Visualization allowed my brain to see beyond symptoms. Affirmations reshaped my inner dialogue. Love became the foundation of all of it.

Self-love during menopause became a daily practice. It meant choosing thoughts and actions that supported my nervous system instead of overwhelming it.

How the Brain Shapes Menopause Symptoms

With consistency, awareness deepened further. Thoughts affected my body. Words influenced my mood. Actions shaped my energy.

Neuroscience supports this experience. The brain influences the stress response. Stress directly affects symptoms.

When thoughts change, the stress responses shifts, and over time symptoms begin to reduce in intensity and frequency.

Menopause did not disappear. My relationship with it evolved.

This is how I managed menopause naturally. Not by forcing my body, but by supporting it.

Choosing Leadership Over Reaction

Unleashing your inner Queen requires leadership of your thoughts. It means taking over your nervous system intentionally and being the creator of your own life.

Your Queen has not disappeared. She is not broken. Your inner Queen is waiting for you to see her.

As awareness grows, self-love during menopause creates choice and invites meaningful change.

Each day offers an opportunity.

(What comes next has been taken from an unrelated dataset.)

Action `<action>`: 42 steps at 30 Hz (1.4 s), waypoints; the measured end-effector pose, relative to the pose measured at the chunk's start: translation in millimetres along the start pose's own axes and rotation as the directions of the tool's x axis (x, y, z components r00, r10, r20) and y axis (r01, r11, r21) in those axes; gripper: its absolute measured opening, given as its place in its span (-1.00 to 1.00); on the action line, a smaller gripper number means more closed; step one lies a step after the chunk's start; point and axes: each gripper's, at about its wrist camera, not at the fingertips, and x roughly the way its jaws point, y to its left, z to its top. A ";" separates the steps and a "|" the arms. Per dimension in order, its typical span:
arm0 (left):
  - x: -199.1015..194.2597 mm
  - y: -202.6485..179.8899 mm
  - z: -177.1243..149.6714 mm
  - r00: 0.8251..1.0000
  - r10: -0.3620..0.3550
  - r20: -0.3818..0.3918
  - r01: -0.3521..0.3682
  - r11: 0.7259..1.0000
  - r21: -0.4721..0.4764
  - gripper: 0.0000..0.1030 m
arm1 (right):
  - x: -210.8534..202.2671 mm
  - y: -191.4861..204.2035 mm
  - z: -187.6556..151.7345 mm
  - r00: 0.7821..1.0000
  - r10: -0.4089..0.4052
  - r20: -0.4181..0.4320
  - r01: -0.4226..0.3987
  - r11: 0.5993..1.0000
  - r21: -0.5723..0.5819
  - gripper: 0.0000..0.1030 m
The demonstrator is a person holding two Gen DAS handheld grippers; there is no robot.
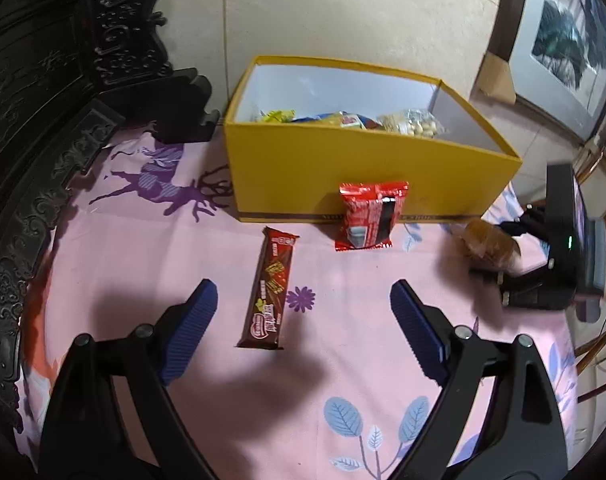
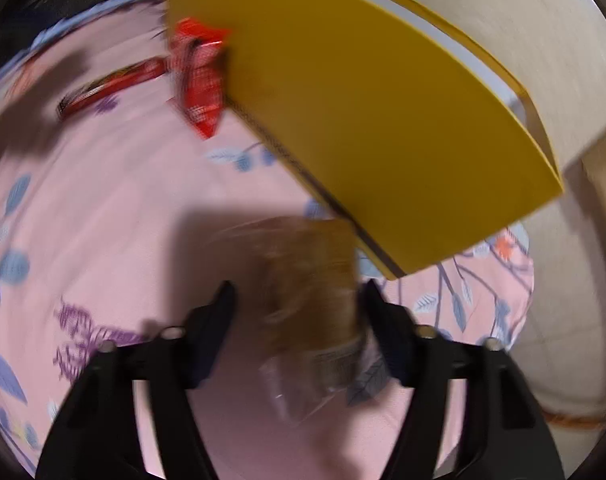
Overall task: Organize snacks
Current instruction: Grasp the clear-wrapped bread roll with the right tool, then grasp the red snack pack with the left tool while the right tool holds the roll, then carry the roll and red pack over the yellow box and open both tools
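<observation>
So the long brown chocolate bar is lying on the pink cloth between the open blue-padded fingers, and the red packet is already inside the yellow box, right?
Not quite. The left wrist view shows the red packet outside the yellow box, leaning against its front wall on the pink cloth. The rest holds: the chocolate bar lies on the cloth between the open left gripper fingers.

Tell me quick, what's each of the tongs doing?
Left tongs: open, empty, over the brown bar.
Right tongs: around the clear-wrapped pastry; grip cannot be told, too blurred.
</observation>
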 end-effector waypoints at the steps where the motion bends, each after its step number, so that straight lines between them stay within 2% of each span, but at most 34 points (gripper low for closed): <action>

The opportunity to choose how you speak to yourself and how you treat your body. You always have a choice in how you respond to discomfort.

One shift leads to the next. One choice creates another.

Perfection is not required. Consistency is.

Final Thoughts

Reclaiming my life became possible through self-love during menopause, which helped regulate stress and taught me to support my body instead of fighting it.

Menopause became a doorway rather than a sentence.

If this work was possible for me, I know it is for others. This is not about fixing yourself. It is about choosing yourself.

Your story is not finished. It is waiting to be written by you.

And the moment you choose yourself, you take your life back.